ResAIKit
Research Integrity Toolkit
Back to the encyclopedia
M3Image forensicsMicroscopyLayer 1 (Deterministic)

Inpainting Detection

Detects regions that have been filled, erased, or painted over. Inpainting synthesises a patch by smooth interpolation or by copying nearby texture, and either way it suppresses the fine sensor noise that a genuine capture carries everywhere. The indicator estimates the local noise floor robustly from the diagonal wavelet coefficients and flags blocks where that floor collapses far below the rest of the image, and separately flags blocks whose intensity range is unnaturally narrow. A locally suppressed noise floor and a flat local histogram are the fill-and-erase signatures it scores. It works on the pixels alone, with no model.

Technical description

M3 is a deterministic, generator-agnostic screen for localized fill and erasure. A genuine image carries a roughly uniform high-frequency noise floor from the sensor, present in every region regardless of content. Inpainting breaks that uniformity locally: diffusion-based fill solves a smoothing equation that produces a region with almost no high-frequency energy, and exemplar-based fill copies texture that lacks the independent noise of a fresh capture, so a retouched block reads as a hole in the noise floor. M3 decomposes the grayscale image with a single-level Haar wavelet transform, estimates the noise standard deviation on small blocks of the diagonal detail band with the robust median absolute deviation, and looks for blocks whose noise floor is suppressed far below the image norm. In parallel it measures the local intensity range and flags blocks whose range is unnaturally narrow, the histogram signature of a uniform fill. The image must be at least 64 by 64 pixels, and the wavelet grid must contain at least four blocks, or the indicator returns a zero score and records that it was skipped.

How it works

The image is transformed once with the Haar wavelet, giving the diagonal detail band cD, whose coefficients are dominated by noise because the diagonal high-pass cancels smooth content. The band is tiled into blocks, and the noise level of each block is estimated with the median absolute deviation:

sigma = median(|cD - median(cD)|) / 0.6745,

where 0.6745 is the factor that relates the median absolute deviation to the standard deviation of a normal distribution. Using the median rather than the variance makes the estimate robust: a few strong coefficients from an edge do not inflate it, so it tracks the noise floor rather than the texture. Let the per-block estimates be sigma_1 to sigma_n, with mean sigma_bar and standard deviation s; the coefficient of variation CV = s / sigma_bar summarizes how uniform the noise floor is.
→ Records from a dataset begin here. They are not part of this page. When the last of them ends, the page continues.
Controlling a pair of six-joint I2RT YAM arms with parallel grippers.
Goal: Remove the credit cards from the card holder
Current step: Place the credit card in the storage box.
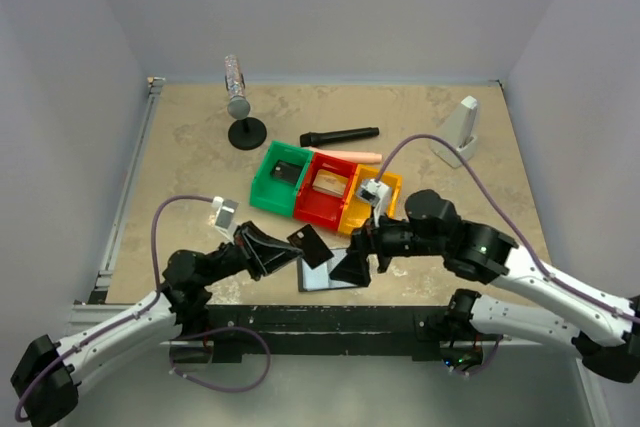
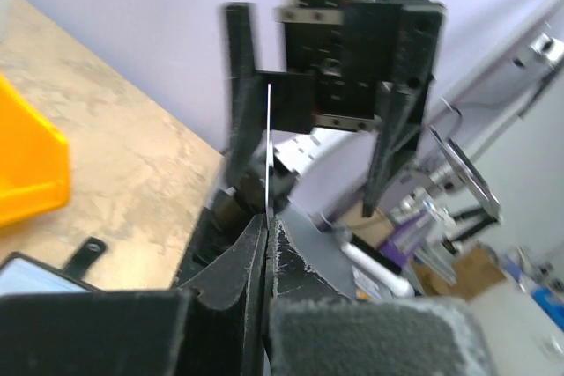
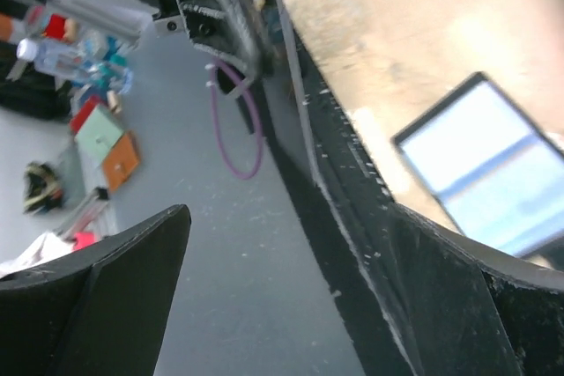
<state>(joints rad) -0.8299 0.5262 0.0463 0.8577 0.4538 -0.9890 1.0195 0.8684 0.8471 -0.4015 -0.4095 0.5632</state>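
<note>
The small flat black card holder (image 1: 318, 279) lies opened, bluish-grey inside upward, on the tan mottled table (image 1: 180, 177) close to its near edge, between the two arms; its small black tab (image 2: 84, 254) projects on the side toward the bins. Just above and to the left of it, a thin dark credit card (image 1: 312, 244) is held off the table, clear of the holder; the left wrist view shows it edge-on as a pale line. The left gripper (image 1: 292, 250) pinches the lower edge of this card, jaws pressed together on it. The right gripper (image 1: 345, 269) faces it from the other side with its fingers spread wide; it overlaps the right end of the holder in the overhead view, and whether it touches the holder cannot be told. Just behind the holder stands a row of three small plastic bins, green (image 1: 270, 187), red (image 1: 312, 209) and yellow (image 1: 352, 217), touching side by side. Beyond them lie a black marker-like stick (image 1: 340, 135) and a pale pink stick (image 1: 350, 155). At the far left stands a silver cylinder on a round black base (image 1: 247, 134); at the far right, a white wedge-shaped stand (image 1: 460, 132).
</note>
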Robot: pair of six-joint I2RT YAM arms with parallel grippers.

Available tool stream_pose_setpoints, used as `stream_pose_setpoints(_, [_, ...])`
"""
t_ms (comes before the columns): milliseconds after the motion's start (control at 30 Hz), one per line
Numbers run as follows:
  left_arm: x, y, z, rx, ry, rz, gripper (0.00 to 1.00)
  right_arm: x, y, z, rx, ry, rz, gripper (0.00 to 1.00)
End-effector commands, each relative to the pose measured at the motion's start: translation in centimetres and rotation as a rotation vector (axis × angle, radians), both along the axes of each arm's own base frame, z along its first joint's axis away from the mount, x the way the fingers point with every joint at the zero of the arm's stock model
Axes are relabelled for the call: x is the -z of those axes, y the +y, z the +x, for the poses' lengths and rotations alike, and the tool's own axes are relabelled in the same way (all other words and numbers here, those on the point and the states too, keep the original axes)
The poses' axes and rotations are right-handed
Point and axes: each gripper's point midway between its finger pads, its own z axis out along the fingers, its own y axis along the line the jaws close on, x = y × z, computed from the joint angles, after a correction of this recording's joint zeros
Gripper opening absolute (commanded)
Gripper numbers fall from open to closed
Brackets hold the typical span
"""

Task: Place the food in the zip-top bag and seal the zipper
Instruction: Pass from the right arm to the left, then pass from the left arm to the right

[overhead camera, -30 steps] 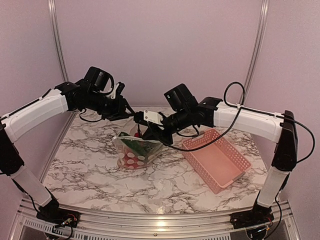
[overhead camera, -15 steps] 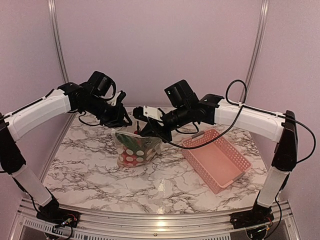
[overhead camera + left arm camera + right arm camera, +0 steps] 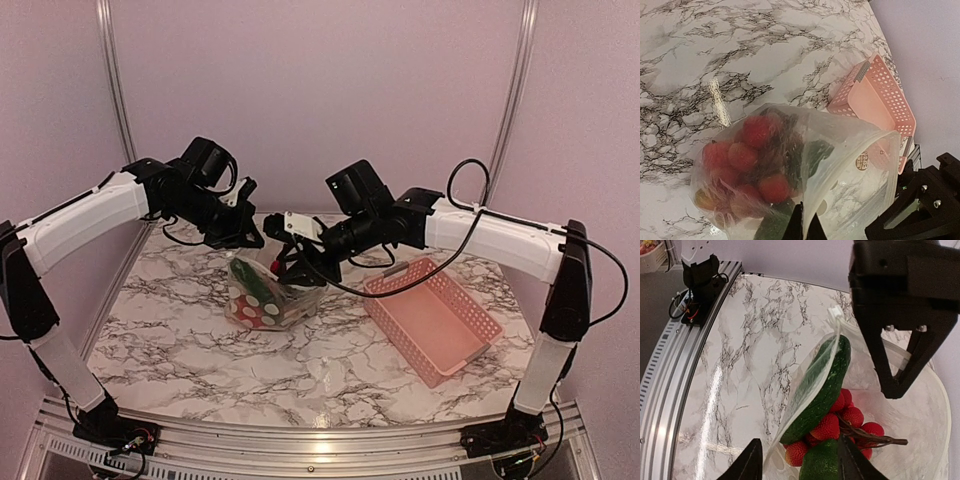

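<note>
The zip-top bag (image 3: 270, 303) slumps on the marble table, clear with white dots. The food is inside it: red berries (image 3: 850, 417), a cucumber (image 3: 826, 382) and a green pepper (image 3: 822, 465); through the bag wall the berries (image 3: 757, 175) show again. My left gripper (image 3: 807, 227) is shut on the bag's upper edge and holds it up at the back left (image 3: 246, 238). My right gripper (image 3: 801, 465) is open, its fingers straddling the bag's near wall without pinching it. The zipper (image 3: 815, 371) runs along the mouth edge, and the mouth gapes open.
A pink slotted basket (image 3: 436, 316) lies right of the bag, close to the right arm; its corner (image 3: 875, 97) shows in the left wrist view. A metal rail (image 3: 670, 385) borders the table. The two grippers are close together over the bag.
The left gripper has shut on the bag's edge. The right gripper has opened and let the bag go. The bag has sagged lower and shifted a little left.
</note>
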Motion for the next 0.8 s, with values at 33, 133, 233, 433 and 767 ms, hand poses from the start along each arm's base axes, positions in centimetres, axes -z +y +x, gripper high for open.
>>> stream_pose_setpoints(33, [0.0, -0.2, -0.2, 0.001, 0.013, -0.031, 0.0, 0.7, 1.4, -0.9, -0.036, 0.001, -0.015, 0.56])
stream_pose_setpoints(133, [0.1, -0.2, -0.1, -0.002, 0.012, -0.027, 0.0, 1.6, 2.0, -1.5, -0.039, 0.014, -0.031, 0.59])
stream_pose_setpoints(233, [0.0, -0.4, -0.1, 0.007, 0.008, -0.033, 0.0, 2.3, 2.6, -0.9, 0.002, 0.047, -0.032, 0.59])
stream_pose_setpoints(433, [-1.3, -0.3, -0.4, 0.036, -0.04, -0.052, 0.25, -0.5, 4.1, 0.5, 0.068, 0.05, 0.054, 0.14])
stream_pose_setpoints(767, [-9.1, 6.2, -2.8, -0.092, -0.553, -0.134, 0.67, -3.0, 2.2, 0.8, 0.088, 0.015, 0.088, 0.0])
Three signals are read from the block estimates. A block is a wavelet outlier when its noise floor departs from the mean by more than one standard deviation in either direction, |sigma_i - sigma_bar| > s. A block is critical when its noise floor nearly vanishes relative to the image, sigma_i < 0.05 sigma_bar, evaluated only when the mean noise floor sigma_bar exceeds 2.0 so that a genuinely clean image is not carved into false fills; a critical block is the direct signature of a region that was filled with a uniform value or a smooth gradient. Separately, on the full-resolution image, each block's intensity range is measured as the 95th minus the 5th percentile, and a block is range-suspicious when its range falls below 0.15 of the median block range, evaluated only when the median range exceeds 20 so that a low-contrast image is not over-flagged.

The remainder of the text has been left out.